Une possible intervention militaire en attente

Les chefs d'état-major de la Communauté économique des États d'Afrique de l'Ouest (Cedeao) devaient faire part à leurs dirigeants "des meilleures options" pour donner suite à leur décision d'activer et de déployer sa "force en attente". "À bas la France, à bas la Cedeao", ont scandé les manifestants lors d'un rassemblement dans le calme, au lendemain du sommet de Cedeao qui a autorisé, jeudi à Abuja, une possible intervention militaire pour rétablir l'ordre constitutionnel.

Ils ont brandi des drapeaux russes et nigériens et crié leur soutien aux militaires au pouvoir, en particulier à leur chef, le général Abdourahamane Tiani. "Nous allons faire partir les Français ! La Cedeao n'est pas indépendante, c'est une manipulation de la France, il y a une influence extérieure", a dit Aziz Rabeh Ali, membre d'un syndicat étudiant. Les militaires nigériens ont pris la France, ex-puissance coloniale, pour cible privilégiée, l'accusant d'être à l'origine de la décision de la Cedeao. La France, alliée du Niger avant le coup d'Etat et soutien indéfectible du président renversé, y compte quelque 1.500 hommes engagés avec l'armée nigérienne dans la lutte contre les groupes jihadistes au Sahel.

 

Blinken se dit "consterné"

Le calendrier et les modalités d'une éventuelle intervention militaire ouest-africaine au Niger n'ont pas été dévoilés. Selon le président ivoirien Alassane Ouattara, dont le pays contribuera à cette "force en attente", elle devrait pouvoir intervenir "dans les plus brefs délais". Plus de deux semaines après le coup d'Etat qui l'a renversé le 26 juillet, les inquiétudes s'accentuent pour le président Mohamed Bazoum, retenu prisonnier avec sa femme et son fils, dans des conditions "inhumaines", selon l'ONU.

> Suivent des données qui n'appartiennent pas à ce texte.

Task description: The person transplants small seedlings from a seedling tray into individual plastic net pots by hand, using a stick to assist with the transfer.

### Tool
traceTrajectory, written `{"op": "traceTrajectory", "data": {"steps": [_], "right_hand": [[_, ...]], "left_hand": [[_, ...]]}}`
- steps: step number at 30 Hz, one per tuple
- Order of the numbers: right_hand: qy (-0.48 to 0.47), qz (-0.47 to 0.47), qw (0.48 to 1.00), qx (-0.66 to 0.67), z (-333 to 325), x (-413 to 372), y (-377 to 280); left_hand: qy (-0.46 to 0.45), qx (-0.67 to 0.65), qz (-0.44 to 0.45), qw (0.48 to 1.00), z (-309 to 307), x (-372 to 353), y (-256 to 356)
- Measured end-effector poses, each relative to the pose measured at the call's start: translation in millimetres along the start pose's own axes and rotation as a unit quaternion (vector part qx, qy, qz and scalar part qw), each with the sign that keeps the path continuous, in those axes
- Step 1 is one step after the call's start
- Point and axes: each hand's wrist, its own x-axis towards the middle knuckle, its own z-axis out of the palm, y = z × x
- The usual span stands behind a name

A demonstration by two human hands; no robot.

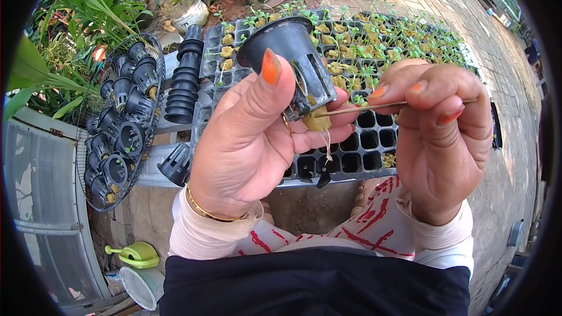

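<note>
My left hand (252, 123) is closed around a black slotted net cup (284, 52), tilted with its wide rim up and to the left. A yellowish plug of growing medium (317, 119) sticks out at the cup's lower end, with pale roots dangling from it. My right hand (442, 117) pinches a thin brown stick (380, 106). The stick's left tip touches the plug. Behind both hands lies a black seedling tray (369, 140), its cells partly filled with plugs and green sprouts.
A wire basket (153, 47) of net cups stands at left. Beside it lies a stack of black net cups (185, 82), with a single net cup (174, 165) near the table edge. A green watering can (138, 254) is on the ground, lower left.
</note>
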Motion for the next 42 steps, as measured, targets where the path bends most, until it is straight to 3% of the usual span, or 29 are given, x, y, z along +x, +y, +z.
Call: {"op": "traceTrajectory", "data": {"steps": [7,13,15,24,26,42], "right_hand": [[0.002,-0.010,0.999,-0.031,1,0,2],[0.031,0.011,0.997,0.069,3,0,-1],[-0.012,0.007,0.999,0.042,0,1,1],[0.017,0.022,0.995,0.092,4,0,4],[0.008,0.020,0.997,0.077,3,1,3],[-0.026,0.007,1.000,-0.016,0,3,2]], "left_hand": [[-0.012,0.014,0.002,1.000,-4,0,-2],[0.010,0.048,0.010,0.999,6,-2,0],[0.019,0.046,0.012,0.999,6,-2,-1],[0.016,-0.027,0.010,0.999,-3,0,-9],[-0.048,-0.114,0.020,0.992,-9,0,-13],[-0.001,-0.157,0.006,0.988,-7,-1,-18]]}}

Le chef de la diplomatie américaine Antony Blinken s'est dit "consterné" vendredi par le refus des militaires de libérer, en "signe de bonne volonté", la famille de Mohamed Bazoum. Selon un des proches de ce dernier, les nouveaux maîtres de Niamey ont brandi "la menace" de s'en prendre à lui si une intervention armée avait lieu. "L'intervention va être risquée, il en est conscient, il considère qu'il faut un retour à l'ordre constitutionnel, avec ou sans lui", car "l'état de droit est plus important que sa personne", a assuré l'un de ses conseillers.

 

"Résolution pacifique"

À Abuja, la Cedeao a toutefois réaffirmé son espoir d'une résolution par la voie diplomatique: le président du Nigeria Bola Tinubu, qui assure la présidence tournante de l'organisation, a dit espérer "parvenir à une résolution pacifique", un recours à la force n'étant envisagé qu'en "dernier ressort". Les décisions de la Cedeao ont reçu le "plein soutien" de la France, ainsi que des États-Unis. Ces deux pays avaient fait du Niger un pivot de leur dispositif dans la lutte contre les jihadistes armés qui sèment la mort dans un Sahel déstabilisé.

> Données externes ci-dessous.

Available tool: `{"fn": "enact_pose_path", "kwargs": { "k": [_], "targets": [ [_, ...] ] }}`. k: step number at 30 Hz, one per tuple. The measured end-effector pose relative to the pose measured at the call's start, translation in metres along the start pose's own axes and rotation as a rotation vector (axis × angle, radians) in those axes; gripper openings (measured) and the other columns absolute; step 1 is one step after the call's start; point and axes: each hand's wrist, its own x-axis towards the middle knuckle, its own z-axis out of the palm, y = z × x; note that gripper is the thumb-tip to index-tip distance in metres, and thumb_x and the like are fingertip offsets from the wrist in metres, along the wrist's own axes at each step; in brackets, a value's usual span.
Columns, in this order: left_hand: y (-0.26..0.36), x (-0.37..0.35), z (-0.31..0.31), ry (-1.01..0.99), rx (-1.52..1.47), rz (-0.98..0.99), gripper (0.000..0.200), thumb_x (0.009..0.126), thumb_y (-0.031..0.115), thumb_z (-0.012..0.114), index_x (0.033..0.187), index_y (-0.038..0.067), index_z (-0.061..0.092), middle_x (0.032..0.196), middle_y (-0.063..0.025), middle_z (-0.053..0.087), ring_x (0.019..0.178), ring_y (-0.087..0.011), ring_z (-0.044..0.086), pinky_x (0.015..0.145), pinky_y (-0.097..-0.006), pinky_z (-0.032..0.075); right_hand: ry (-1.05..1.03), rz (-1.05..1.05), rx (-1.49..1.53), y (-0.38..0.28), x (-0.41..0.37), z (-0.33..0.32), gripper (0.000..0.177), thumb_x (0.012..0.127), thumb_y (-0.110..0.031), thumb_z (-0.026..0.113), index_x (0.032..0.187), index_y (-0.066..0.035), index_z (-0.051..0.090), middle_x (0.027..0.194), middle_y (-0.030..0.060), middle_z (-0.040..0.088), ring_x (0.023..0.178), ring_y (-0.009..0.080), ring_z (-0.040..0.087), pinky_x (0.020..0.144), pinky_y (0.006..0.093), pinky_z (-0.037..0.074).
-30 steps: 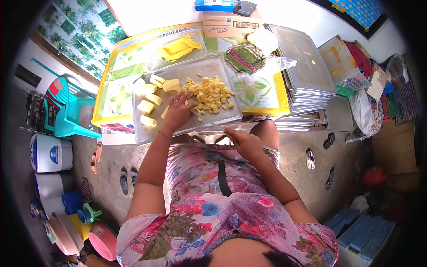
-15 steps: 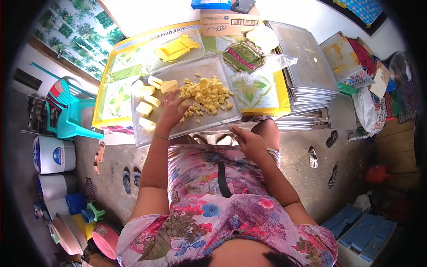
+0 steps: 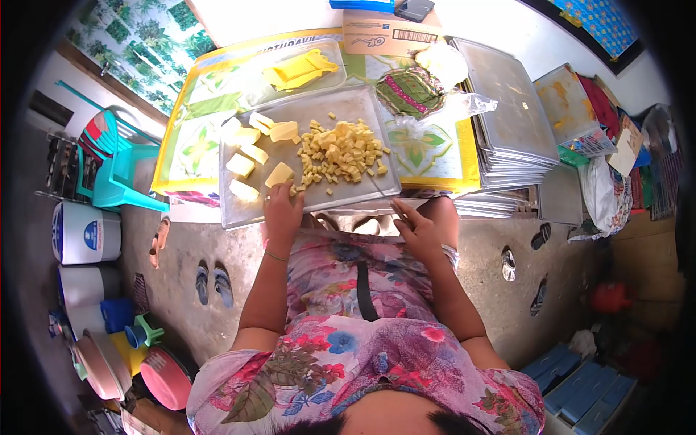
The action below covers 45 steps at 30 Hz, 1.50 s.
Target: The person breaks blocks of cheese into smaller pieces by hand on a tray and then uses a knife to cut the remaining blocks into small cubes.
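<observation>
The fingertips of the left hand (image 3: 284, 209) are set at the near edge of a yellow block (image 3: 280, 175); whether it is gripped cannot be told. A thin knife (image 3: 379, 187) is held closed in the right hand (image 3: 419, 233), at the near right of the metal tray (image 3: 355, 101). Small yellow cubes (image 3: 342, 148) are heaped right of the block. Beyond, "BIRTHDAY" is printed along the far edge of the tablecloth (image 3: 199, 148); a barcode is borne by the cardboard box (image 3: 362, 32).

A left hand (image 3: 283, 210) meets a yellow block (image 3: 279, 174) beside heaped cubes (image 3: 344, 151) on a tray (image 3: 355, 192). The right hand (image 3: 416, 230) hovers near the rim.
</observation>
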Motion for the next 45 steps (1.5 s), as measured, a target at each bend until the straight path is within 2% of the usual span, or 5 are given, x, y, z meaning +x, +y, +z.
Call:
{"fn": "enact_pose_path", "kwargs": {
  "k": [6,10,13,25,45],
  "targets": [
    [0.001,-0.002,0.005,0.013,-0.093,-0.015,0.039,0.082,0.016,0.064,0.118,0.004,0.057,0.108,-0.0151,0.058,0.1,-0.0344,0.057,0.085,-0.0446,0.044,0.146,-0.154,0.265,0.036,0.009,0.0,0.046,0.088,-0.013,0.063,0.133,-0.011,0.052,0.118,0.0122,0.065,0.107,0.0164,0.061,0.091,0.0285,0.046],
    [0.006,0.019,0.015,0.007,-0.211,-0.03,0.036,0.082,0.014,0.062,0.116,0.005,0.058,0.108,-0.0147,0.057,0.102,-0.0349,0.056,0.087,-0.0436,0.043,0.127,-0.069,0.214,0.034,0.004,-0.01,0.047,0.088,-0.01,0.062,0.134,-0.01,0.052,0.117,0.0077,0.064,0.09,0.0086,0.059,0.08,0.0239,0.047],
    [0.028,0.033,0.017,0.107,-0.026,0.099,0.031,0.081,0.015,0.063,0.11,0.005,0.062,0.108,-0.0141,0.057,0.104,-0.0356,0.054,0.09,-0.0448,0.041,0.112,-0.046,0.236,0.025,-0.002,-0.012,0.047,0.088,-0.009,0.062,0.134,-0.01,0.052,0.116,0.0065,0.064,0.084,0.0062,0.055,0.076,0.022,0.047],
    [0.042,0.073,0.065,-0.098,0.093,-0.118,0.027,0.073,0.028,0.065,0.093,0.01,0.069,0.137,-0.0137,0.043,0.132,-0.0377,0.029,0.105,-0.0558,0.018,0.097,-0.047,0.259,0.02,-0.003,-0.012,0.046,0.089,-0.009,0.062,0.133,-0.006,0.051,0.121,0.0099,0.062,0.11,0.0119,0.055,0.092,0.0256,0.043],
    [0.026,0.051,0.057,0.006,-0.145,-0.078,0.025,0.074,0.036,0.07,0.086,0.014,0.071,0.133,-0.0118,0.047,0.132,-0.0351,0.028,0.102,-0.0548,0.021,0.032,-0.051,0.223,0.014,-0.003,-0.009,0.046,0.089,-0.004,0.06,0.134,-0.003,0.049,0.125,0.0079,0.059,0.115,0.0124,0.053,0.098,0.0254,0.039]
  ]
}}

La menace d'intervention avait été brandie une première fois le 30 juillet par les dirigeants ouest-africains qui avaient lancé un ultimatum de sept jours aux militaires de Niamey pour rétablir le président Bazoum, sous peine d'utiliser "la force", non suivi d'effet. Depuis, les militaires nigériens se sont montrés intransigeants. Ils ont refusé mardi d'accueillir une délégation conjointe de la Cedeao, de l'Union africaine (UA) et de l'ONU. Ils ont également annoncé la formation d'un nouveau gouvernement dirigé par un Premier ministre civil, qui s'est pour la première fois réuni vendredi.

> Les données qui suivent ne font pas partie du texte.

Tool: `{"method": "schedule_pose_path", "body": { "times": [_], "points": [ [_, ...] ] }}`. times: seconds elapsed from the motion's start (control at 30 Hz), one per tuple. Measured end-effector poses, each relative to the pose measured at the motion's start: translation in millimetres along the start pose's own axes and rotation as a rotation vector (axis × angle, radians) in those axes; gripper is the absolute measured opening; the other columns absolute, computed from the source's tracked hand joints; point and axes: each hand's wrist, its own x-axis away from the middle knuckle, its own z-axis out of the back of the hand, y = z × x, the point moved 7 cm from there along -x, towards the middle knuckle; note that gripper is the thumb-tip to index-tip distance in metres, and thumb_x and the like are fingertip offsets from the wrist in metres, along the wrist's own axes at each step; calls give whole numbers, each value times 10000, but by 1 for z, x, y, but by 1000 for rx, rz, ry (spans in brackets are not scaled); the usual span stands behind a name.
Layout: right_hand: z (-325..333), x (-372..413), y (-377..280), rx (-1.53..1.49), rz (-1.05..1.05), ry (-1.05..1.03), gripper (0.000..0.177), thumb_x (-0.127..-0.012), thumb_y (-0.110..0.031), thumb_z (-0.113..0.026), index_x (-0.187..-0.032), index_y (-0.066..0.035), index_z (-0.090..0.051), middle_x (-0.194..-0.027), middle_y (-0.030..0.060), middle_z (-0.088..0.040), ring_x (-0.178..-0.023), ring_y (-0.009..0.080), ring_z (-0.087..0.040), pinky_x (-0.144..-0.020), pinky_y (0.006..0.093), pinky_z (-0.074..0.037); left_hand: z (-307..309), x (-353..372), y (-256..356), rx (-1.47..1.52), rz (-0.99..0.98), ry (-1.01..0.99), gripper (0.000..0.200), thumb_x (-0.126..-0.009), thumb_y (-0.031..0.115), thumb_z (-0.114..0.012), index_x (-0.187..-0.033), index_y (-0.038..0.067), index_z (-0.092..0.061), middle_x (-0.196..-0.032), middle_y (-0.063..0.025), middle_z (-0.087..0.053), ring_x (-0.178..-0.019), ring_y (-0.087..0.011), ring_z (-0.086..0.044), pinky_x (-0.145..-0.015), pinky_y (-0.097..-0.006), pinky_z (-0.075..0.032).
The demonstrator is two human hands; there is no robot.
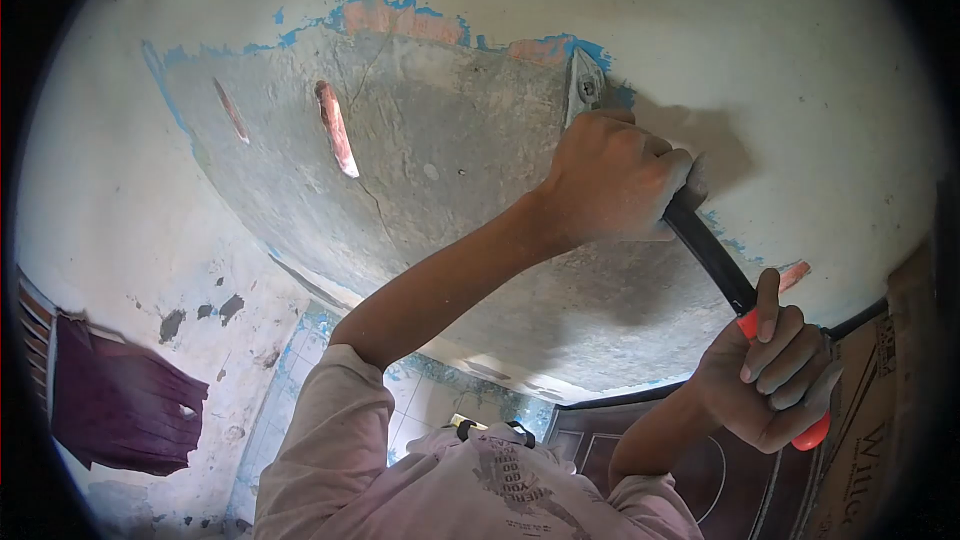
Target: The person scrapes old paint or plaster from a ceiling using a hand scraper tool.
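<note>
A long tool has a black shaft, a red grip and a metal head with a screw in it. My left hand is closed around the upper shaft just below the head. Lower down on the right, my right hand wraps round the red grip. The head lies at the upper right edge of a bare grey patch on the pale wall, beside blue paint remnants. Whether its tip touches the wall is hard to tell.
Reddish gouges and thin cracks mark the grey patch. A purple cloth hangs at the lower left. A dark panelled door and a cardboard box are at the lower right. Tiles show low on the wall.
</note>
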Motion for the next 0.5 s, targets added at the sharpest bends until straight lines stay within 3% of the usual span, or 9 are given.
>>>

Le Mali et le Burkina Faso voisins, eux aussi dirigés par des militaires, ont affiché leur solidarité avec Niamey. Selon un conseiller de la présidence malienne sous couvert d'anonymat, l'un des hommes forts du régime nigérien, le général Salifou Mody, nouveau ministre de la Défense, a effectué une courte visite au Mali vendredi.